# EXERCISE:
Looking at the listing below, work out the number of lines where the string "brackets" shows up, and give that number only.

-----

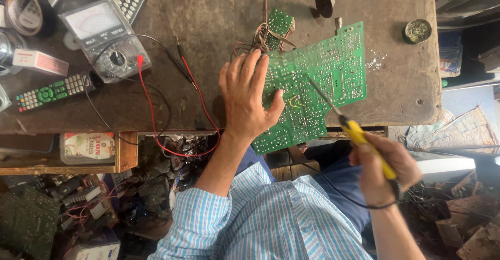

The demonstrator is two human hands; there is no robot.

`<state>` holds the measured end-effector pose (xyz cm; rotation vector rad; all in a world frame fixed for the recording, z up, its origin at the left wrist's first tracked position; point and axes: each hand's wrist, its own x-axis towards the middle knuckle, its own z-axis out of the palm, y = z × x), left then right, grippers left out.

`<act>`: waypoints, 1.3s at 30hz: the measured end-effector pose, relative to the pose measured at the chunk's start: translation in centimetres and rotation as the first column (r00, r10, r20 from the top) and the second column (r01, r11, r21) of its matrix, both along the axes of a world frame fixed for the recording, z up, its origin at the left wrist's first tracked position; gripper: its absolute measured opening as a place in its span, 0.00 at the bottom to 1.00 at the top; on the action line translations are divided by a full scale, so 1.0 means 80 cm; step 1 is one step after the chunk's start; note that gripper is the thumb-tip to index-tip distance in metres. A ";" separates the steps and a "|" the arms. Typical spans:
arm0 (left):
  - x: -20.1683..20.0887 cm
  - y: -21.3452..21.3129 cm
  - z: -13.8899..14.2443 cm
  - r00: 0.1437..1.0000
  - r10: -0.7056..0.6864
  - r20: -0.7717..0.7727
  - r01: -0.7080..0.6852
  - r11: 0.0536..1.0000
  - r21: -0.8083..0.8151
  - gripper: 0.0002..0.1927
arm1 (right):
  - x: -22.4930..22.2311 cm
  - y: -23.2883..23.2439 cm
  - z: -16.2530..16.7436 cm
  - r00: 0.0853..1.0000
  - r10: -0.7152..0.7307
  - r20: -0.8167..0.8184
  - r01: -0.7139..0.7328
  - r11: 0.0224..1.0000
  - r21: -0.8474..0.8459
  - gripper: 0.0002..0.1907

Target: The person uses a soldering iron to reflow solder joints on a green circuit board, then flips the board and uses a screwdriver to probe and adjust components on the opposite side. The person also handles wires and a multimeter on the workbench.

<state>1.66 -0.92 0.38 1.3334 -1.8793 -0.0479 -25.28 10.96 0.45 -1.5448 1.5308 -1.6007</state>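
My left hand (249,99) lies flat, palm down, on the left part of a large green circuit board (323,78), fingers spread, holding it against the worn workbench (208,10). My right hand (383,172) grips the yellow handle of a soldering iron (364,143). Its thin metal tip reaches up and left onto the middle of the board. The iron's black cord loops under my right wrist. A smaller green board (280,24) with a bundle of wires sits just above my left fingers.
An analog multimeter (104,36) with red and black leads lies at the upper left, with remote controls (52,91) and a tape roll (23,11) nearby. A small round tin (417,31) sits at the bench's right. Scrap boards and cables fill the space below the bench.
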 end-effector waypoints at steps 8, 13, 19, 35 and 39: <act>0.001 -0.001 0.000 0.999 0.009 0.034 -0.009 1.000 0.002 0.36 | -0.125 0.057 0.011 0.941 -0.181 0.287 0.173 0.983 0.053 0.09; 0.001 0.000 0.005 1.000 -0.006 0.029 0.007 0.999 -0.041 0.35 | -0.082 0.060 -0.014 0.991 -0.127 -0.030 0.127 0.992 -0.002 0.08; 0.001 -0.001 -0.002 1.000 0.017 0.023 -0.017 1.000 -0.006 0.36 | -0.016 0.018 0.023 0.983 0.088 -0.163 -0.090 0.996 -0.004 0.09; -0.002 -0.001 -0.005 1.000 0.017 0.000 -0.017 1.000 -0.003 0.35 | 0.009 -0.025 0.015 0.994 0.107 0.032 -0.111 0.978 0.177 0.09; -0.002 0.001 -0.001 1.000 0.011 0.016 -0.011 1.000 -0.002 0.36 | -0.015 -0.036 -0.015 0.884 0.156 0.441 -0.254 0.952 0.173 0.10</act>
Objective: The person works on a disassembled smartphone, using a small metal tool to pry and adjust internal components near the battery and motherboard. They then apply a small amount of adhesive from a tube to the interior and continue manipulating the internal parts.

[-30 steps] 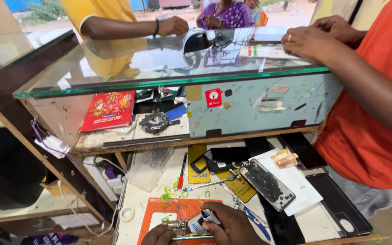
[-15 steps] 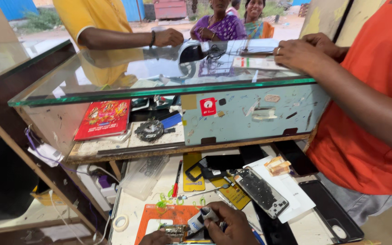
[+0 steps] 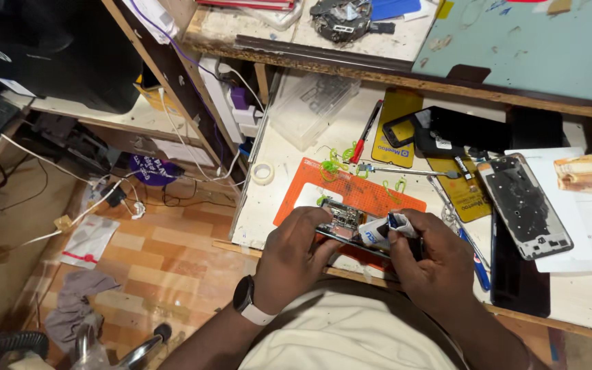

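The opened dark smartphone with its circuit board showing (image 3: 342, 223) is lying low in the middle of the frame, over the near edge of the orange rubber work mat (image 3: 351, 192) on the pale tabletop (image 3: 289, 147). The left hand (image 3: 294, 255) is curling around the phone's left end, fingers closed on its edge to steady it. The right hand (image 3: 433, 257) is pinching a small white squeeze tube with a blue tip (image 3: 380, 231), fingers narrowed tight on it, the tip sitting just over the phone's frame. To do this well, I would judge that the phone needs holding flat and firm while the tube is pressed gently, so only a thin bead lands on the rim and none reaches the board. Farther out, a grey phone back frame (image 3: 525, 205) is resting on white paper at centre right, folded banknotes (image 3: 587, 173) are lying beside it, a red-handled tool (image 3: 366, 130) is pointing toward the upper middle, and a roll of clear tape (image 3: 263, 173) is sitting left of the mat.
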Available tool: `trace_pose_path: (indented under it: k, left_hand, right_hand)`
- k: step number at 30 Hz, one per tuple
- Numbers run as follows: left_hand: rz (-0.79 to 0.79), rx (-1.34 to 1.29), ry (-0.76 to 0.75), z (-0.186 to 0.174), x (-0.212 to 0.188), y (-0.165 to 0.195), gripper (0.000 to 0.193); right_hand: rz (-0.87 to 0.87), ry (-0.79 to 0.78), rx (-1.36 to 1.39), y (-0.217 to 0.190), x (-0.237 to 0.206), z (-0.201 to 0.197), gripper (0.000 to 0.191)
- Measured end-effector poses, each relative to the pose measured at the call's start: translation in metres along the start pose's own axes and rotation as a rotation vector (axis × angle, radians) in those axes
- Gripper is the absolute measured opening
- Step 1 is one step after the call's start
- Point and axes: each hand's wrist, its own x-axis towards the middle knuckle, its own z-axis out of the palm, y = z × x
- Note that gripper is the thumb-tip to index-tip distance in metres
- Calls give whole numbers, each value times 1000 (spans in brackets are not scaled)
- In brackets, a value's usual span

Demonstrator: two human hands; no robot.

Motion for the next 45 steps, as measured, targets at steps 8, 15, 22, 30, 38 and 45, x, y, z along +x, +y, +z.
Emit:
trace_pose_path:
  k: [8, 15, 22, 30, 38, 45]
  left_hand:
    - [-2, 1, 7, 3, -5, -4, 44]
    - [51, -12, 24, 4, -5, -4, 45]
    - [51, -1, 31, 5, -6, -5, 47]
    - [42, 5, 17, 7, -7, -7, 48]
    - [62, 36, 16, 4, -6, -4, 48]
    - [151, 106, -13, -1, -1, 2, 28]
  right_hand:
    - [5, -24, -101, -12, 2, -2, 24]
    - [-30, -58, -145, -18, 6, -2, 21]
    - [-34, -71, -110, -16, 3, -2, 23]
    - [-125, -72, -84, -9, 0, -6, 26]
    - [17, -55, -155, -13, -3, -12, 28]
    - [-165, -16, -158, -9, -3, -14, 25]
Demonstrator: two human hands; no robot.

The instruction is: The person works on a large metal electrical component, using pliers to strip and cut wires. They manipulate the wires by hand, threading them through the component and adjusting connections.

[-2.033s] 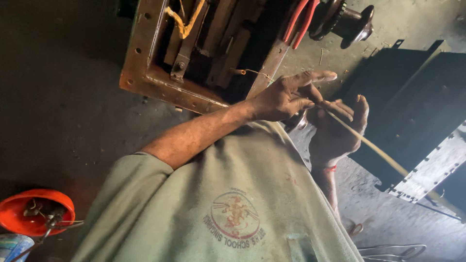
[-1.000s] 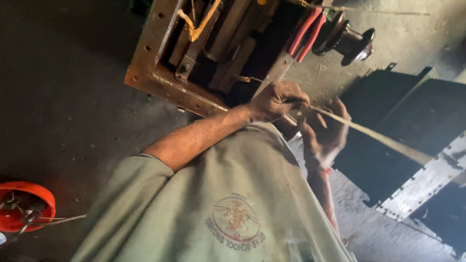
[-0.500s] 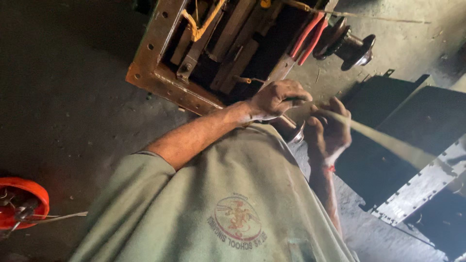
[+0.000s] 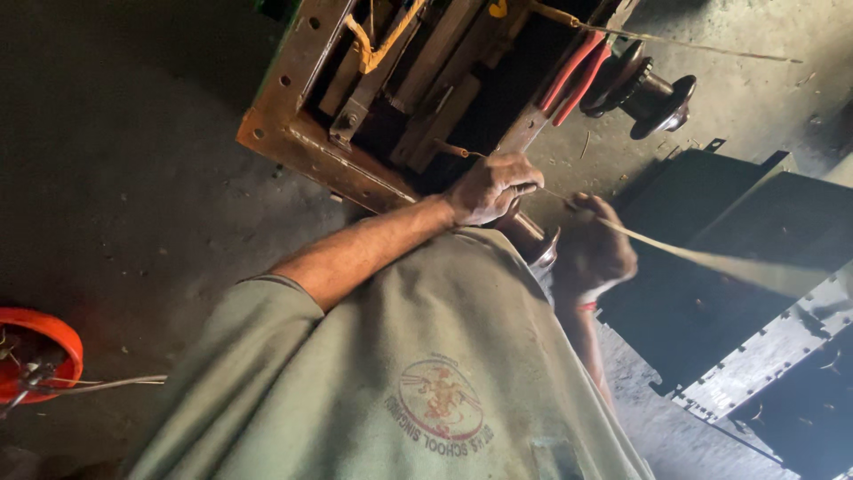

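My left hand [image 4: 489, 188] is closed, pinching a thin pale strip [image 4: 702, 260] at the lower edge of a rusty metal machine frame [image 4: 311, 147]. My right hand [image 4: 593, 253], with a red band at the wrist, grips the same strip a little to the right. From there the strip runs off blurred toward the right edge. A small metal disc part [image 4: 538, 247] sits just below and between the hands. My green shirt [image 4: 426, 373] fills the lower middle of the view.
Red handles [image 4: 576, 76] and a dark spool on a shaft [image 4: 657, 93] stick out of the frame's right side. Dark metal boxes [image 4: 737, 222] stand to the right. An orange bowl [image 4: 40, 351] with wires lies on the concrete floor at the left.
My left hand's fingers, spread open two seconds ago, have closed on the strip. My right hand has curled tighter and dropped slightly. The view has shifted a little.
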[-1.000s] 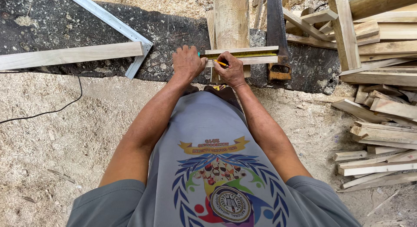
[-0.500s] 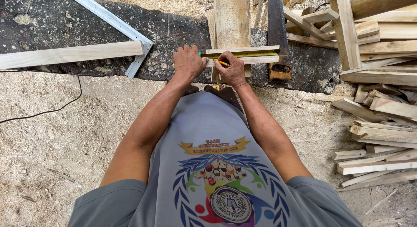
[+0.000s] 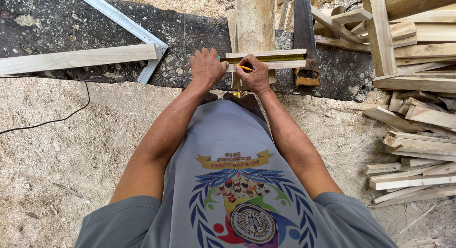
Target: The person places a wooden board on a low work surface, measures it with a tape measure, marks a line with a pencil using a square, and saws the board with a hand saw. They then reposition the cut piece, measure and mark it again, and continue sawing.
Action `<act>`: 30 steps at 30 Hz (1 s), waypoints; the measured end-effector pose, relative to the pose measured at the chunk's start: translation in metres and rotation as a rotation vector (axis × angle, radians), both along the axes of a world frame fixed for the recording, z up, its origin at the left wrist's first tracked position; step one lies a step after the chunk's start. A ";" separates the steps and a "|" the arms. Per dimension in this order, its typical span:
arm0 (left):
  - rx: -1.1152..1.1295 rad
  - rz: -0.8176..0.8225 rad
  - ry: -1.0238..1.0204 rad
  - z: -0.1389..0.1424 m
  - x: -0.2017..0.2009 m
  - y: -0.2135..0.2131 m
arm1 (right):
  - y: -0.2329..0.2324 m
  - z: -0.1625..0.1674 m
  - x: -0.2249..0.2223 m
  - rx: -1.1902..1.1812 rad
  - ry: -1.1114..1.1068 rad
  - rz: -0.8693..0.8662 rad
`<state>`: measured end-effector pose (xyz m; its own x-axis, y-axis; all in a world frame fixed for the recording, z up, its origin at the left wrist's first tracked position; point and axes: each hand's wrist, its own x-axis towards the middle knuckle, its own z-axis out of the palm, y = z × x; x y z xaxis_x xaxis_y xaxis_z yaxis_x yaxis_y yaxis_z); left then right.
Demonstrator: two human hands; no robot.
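Barely any change from half a second ago: left hand [image 3: 207, 67] still presses flat on the wood strip [image 3: 273, 65] across the dark table [image 3: 95, 34], right hand [image 3: 256, 76] still grips a yellow pencil [image 3: 245, 67] against it, marking continuing.

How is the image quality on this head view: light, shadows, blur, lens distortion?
Head view: even daylight, no glare, only soft shadows under the wood strip and beside the saw. Both hands are sharp, the left hand on the strip, the right hand with a yellow pencil. Wide-angle stretch shows at the edges, bowing the plank pile.
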<state>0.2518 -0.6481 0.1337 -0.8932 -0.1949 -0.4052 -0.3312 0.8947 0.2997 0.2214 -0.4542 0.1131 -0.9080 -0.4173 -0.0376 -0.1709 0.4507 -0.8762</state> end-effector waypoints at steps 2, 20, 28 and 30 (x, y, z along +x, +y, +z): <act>0.001 0.000 -0.009 0.000 0.000 0.000 | -0.001 0.000 0.000 0.002 -0.004 0.000; -0.018 0.010 0.042 -0.002 0.001 -0.001 | -0.008 0.014 -0.002 0.062 0.164 0.100; -0.014 -0.009 0.012 0.001 0.001 -0.001 | -0.014 0.026 -0.010 0.135 0.267 0.244; -0.010 -0.014 -0.018 0.002 0.000 -0.001 | -0.016 0.030 -0.015 0.186 0.294 0.292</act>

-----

# REPLY:
2